EXERCISE: The whole of the data is to be returned without a single change.
*** Opening of RAW DATA ***
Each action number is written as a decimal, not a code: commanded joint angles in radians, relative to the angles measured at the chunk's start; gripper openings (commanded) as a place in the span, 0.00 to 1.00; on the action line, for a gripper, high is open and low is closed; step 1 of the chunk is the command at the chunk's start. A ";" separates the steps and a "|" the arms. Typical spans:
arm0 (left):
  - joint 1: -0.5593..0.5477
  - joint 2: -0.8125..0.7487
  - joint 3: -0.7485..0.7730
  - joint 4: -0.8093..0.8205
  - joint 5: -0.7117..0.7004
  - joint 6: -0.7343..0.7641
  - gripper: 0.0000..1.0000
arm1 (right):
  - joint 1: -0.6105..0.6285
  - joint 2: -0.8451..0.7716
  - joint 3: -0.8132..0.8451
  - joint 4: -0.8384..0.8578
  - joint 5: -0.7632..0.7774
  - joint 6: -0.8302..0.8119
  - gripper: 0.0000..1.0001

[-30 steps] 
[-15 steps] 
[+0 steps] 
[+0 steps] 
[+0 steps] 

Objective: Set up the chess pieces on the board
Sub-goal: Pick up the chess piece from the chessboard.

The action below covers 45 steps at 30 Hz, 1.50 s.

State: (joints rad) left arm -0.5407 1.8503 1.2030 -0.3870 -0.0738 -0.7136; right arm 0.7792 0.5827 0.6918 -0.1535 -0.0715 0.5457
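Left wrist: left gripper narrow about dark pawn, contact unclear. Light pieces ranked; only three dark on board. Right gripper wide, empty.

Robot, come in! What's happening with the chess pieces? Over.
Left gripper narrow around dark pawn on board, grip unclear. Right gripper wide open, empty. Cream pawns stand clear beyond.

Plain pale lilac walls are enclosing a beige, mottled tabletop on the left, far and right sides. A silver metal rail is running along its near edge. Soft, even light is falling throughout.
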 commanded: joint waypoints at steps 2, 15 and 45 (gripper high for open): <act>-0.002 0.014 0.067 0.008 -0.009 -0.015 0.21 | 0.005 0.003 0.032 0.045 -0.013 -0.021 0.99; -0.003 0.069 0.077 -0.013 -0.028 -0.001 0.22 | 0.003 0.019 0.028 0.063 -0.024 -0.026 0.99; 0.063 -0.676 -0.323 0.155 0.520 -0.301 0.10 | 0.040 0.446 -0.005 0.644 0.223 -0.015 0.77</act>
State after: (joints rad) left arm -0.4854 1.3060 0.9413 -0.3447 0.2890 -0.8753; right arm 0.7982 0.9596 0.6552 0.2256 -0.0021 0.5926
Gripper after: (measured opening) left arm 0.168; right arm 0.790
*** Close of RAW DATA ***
WRITTEN REPLY:
Each action number is written as a decimal, not a code: commanded joint angles in radians, relative to the angles measured at the chunk's start; gripper openings (commanded) as a place in the span, 0.00 to 1.00; on the action line, for a gripper, high is open and low is closed; step 1 of the chunk is the command at the chunk's start. A ";" separates the steps and a "|" the arms. Typical spans:
arm0 (left):
  - joint 1: -0.5593..0.5477
  - joint 2: -0.8125..0.7487
  - joint 3: -0.7485..0.7730
  - joint 4: -0.8093..0.8205
  - joint 5: -0.7117..0.7004
  - joint 6: -0.7343..0.7641
  - gripper: 0.0000..1.0000
arm1 (right):
  - joint 1: -0.6105..0.6285
  - joint 2: -0.8451..0.7716
  - joint 3: -0.8132..0.8451
  - joint 4: -0.8384..0.8578
  - joint 5: -0.7632..0.7774
  - joint 6: -0.8302..0.8119
  - gripper: 0.0000..1.0001

[-30 steps] 
[-15 steps] 
[+0 steps] 
[+0 steps] 
[+0 steps] 

Objective: Set up the chess pieces on the board
Sub-goal: Pick up the chess piece from the chessboard.

The action below covers 45 steps at 30 Hz, 1.50 s.

State: (joints rad) left arm -0.5407 1.8503 1.2030 -0.3870 -0.0738 -0.7136; right arm 0.7792 0.5827 0.6918 -0.1535 -0.0715 0.5457
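Left wrist: left gripper narrow about dark pawn, contact unclear. Light pieces ranked; only three dark on board. Right gripper wide, empty.

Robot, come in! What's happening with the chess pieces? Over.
Left gripper narrow around dark pawn on board, grip unclear. Right gripper wide open, empty. Cream pawns stand clear beyond.

Plain pale lilac walls are enclosing a beige, mottled tabletop on the left, far and right sides. A silver metal rail is running along its near edge. Soft, even light is falling throughout.
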 commanded: joint waypoints at steps 2, 15 and 45 (gripper high for open): <act>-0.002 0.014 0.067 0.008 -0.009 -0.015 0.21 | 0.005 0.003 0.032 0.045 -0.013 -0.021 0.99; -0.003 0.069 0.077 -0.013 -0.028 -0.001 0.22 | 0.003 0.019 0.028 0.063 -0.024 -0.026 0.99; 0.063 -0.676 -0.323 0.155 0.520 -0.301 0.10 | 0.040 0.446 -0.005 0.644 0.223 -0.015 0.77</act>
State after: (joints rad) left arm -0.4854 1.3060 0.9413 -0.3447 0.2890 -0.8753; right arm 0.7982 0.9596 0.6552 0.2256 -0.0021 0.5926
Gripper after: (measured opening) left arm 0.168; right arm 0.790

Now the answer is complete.